米国がアジアの同盟国に対し、国内総生産(GDP)比3.5%の国防費増額を求めたのに対し、政府は1日、「主体的に判断する」とする原則的な立場を示すにとどまった。
テレビ東京のYouTube中継によると、木原稔官房長官はこの日の定例記者会見で、関連内容については認識しているとしつつ、「外国の政府関係者の発言については一つ一つコメントすることは差し控える」と述べたとのことだ。
そのうえで、「現在、国家安全保障戦略をはじめとする安保3文書の改定に向けて、今年中の見直しに向けた検討を進めている」と強調した。これは防衛力強化を進める姿勢を示したものと受け止められる。

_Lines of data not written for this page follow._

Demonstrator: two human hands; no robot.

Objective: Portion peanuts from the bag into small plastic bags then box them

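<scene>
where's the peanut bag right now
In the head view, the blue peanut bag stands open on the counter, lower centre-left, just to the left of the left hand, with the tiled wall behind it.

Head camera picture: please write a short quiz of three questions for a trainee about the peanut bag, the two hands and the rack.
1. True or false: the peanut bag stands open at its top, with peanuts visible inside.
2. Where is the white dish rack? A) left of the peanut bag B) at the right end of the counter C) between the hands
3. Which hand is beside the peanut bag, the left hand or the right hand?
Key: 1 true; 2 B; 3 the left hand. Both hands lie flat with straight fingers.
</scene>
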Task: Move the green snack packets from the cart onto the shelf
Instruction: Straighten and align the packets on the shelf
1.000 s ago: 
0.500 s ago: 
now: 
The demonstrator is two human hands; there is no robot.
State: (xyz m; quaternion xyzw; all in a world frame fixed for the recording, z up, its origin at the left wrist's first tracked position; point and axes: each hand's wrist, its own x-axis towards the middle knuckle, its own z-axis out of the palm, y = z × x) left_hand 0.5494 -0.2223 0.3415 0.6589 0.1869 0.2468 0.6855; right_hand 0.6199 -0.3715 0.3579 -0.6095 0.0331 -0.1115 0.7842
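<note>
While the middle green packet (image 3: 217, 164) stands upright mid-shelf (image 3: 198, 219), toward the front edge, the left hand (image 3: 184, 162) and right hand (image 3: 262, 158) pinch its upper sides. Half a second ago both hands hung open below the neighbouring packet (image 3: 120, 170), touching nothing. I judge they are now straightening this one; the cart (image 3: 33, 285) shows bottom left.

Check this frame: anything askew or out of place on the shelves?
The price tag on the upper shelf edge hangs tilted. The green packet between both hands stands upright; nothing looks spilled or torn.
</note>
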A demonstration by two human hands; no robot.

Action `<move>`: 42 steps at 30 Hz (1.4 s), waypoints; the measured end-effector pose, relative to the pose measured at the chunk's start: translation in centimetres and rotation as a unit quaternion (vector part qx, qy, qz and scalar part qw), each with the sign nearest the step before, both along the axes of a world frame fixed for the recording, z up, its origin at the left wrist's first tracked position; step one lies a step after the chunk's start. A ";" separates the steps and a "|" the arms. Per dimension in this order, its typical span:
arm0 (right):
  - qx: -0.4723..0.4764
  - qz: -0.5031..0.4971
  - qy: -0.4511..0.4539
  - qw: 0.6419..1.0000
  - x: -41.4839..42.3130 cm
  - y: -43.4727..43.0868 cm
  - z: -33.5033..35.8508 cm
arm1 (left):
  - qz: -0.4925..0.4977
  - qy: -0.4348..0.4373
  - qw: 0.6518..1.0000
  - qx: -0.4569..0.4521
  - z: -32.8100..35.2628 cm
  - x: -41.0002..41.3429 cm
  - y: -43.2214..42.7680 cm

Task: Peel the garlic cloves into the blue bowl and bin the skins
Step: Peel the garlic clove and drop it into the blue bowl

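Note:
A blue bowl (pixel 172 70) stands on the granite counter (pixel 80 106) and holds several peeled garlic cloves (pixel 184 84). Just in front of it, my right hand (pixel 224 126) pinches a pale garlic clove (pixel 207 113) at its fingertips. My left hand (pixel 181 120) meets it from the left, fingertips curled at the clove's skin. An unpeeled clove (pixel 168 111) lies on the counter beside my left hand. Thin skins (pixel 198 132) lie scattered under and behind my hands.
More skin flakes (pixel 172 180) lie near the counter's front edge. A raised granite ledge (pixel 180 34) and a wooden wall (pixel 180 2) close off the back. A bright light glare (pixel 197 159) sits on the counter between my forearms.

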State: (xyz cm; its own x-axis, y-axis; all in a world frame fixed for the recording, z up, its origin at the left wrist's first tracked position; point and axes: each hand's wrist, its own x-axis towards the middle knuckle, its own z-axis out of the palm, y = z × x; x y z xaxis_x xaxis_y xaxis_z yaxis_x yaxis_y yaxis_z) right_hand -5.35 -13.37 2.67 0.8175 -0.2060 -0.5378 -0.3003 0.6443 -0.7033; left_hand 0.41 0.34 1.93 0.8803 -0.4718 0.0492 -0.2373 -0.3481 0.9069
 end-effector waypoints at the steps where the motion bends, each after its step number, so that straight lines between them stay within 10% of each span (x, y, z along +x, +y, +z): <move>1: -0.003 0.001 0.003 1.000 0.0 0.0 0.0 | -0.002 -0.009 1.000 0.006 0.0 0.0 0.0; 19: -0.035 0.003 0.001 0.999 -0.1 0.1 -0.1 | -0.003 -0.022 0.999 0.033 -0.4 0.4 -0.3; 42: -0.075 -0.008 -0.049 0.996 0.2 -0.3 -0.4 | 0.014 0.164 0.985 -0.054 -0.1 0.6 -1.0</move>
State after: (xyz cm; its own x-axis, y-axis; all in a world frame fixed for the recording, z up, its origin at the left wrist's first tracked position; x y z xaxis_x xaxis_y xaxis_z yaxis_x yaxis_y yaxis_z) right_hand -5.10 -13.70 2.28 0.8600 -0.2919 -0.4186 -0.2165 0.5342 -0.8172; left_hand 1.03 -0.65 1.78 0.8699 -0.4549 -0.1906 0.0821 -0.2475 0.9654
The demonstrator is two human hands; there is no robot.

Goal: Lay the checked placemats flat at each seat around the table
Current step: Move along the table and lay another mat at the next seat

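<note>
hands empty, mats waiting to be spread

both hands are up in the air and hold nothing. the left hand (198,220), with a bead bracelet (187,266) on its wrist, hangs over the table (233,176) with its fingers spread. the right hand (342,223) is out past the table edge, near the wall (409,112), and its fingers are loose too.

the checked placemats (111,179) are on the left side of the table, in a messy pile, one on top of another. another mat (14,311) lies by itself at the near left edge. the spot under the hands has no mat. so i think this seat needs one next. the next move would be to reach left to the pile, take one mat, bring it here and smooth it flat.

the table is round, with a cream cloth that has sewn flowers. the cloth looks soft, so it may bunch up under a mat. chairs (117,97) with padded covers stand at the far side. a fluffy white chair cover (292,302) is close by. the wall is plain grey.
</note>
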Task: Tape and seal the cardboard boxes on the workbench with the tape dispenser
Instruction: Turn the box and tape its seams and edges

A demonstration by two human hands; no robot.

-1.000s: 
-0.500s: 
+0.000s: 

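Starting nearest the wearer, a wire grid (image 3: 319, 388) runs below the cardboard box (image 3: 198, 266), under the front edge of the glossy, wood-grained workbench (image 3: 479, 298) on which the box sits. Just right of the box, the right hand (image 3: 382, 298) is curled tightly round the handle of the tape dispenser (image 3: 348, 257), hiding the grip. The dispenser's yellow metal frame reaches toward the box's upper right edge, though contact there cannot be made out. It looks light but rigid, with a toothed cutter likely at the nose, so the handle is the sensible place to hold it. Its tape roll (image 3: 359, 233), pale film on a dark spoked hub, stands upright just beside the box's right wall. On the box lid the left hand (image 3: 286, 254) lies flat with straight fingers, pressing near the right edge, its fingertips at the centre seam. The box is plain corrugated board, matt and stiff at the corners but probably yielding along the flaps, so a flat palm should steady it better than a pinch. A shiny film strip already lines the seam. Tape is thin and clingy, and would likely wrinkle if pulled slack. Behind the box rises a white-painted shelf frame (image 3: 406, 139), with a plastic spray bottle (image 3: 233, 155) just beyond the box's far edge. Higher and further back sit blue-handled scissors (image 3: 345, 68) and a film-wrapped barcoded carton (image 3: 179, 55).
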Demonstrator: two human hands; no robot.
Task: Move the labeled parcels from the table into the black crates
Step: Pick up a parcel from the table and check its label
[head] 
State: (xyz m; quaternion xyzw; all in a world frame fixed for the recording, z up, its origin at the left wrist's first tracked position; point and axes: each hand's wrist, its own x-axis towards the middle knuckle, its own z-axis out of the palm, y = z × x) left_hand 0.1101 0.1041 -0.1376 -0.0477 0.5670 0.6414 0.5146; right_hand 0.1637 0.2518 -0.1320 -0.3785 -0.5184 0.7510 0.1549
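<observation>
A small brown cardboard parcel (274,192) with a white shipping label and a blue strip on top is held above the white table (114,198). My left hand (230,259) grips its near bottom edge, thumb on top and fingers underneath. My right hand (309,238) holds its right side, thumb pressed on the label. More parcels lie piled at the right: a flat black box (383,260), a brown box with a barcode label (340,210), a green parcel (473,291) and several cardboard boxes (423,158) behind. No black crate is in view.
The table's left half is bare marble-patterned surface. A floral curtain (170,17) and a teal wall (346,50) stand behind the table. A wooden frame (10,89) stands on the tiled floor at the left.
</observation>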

木原長官は、「わが国の防衛力整備は『自らの国は自ら守る』という基本姿勢のもと、主体的な判断に基づいて実施するものだ」と強調した。防衛費の規模よりも、防衛力の中身が重要だとの認識も示した。
さらに、防衛力強化については主体的な判断のもとで具体的かつ現実的な議論を積み重ねていく考えを示し、現時点では特定の防衛費水準を念頭に置いているわけではないと述べた。
先月30日(現地時間)、ピート・ヘグセス米国防長官はシンガポールで開かれたIISSアジア安全保障会議(シャングリラ・ダイアローグ)に出席し、アジアの同盟国に対し国防費をGDP比3.5%へ引き上げるよう繰り返し求めた。
今回のアジア安全保障会議には小泉進次郎防衛相も出席し、ヘグセス長官との二国間会談を通じて協力関係を確認した。
時事通信は、小泉防衛相が会議期間中に日米同盟の緊密さをアピールした一方で、米国から防衛費増額要求を受け、重い課題を背負う形になったと指摘した。
政府は安保3文書の年内改定を目指している。与党・自民党でも関連議論が進められており、防衛費増額も含めた協議が行われている。
自民党は最近の提言で、防衛費増額の規模について韓国やNATO(北大西洋条約機構)の事例を参考にすべきとの趣旨を盛り込んだ。
ただし党内では、防衛費増額の具体的な規模を安保3文書の改定案に明記することには慎重な意見が強い。防衛省関係者は「米国は高い水準の貢献を求めている」と時事通信に述べた。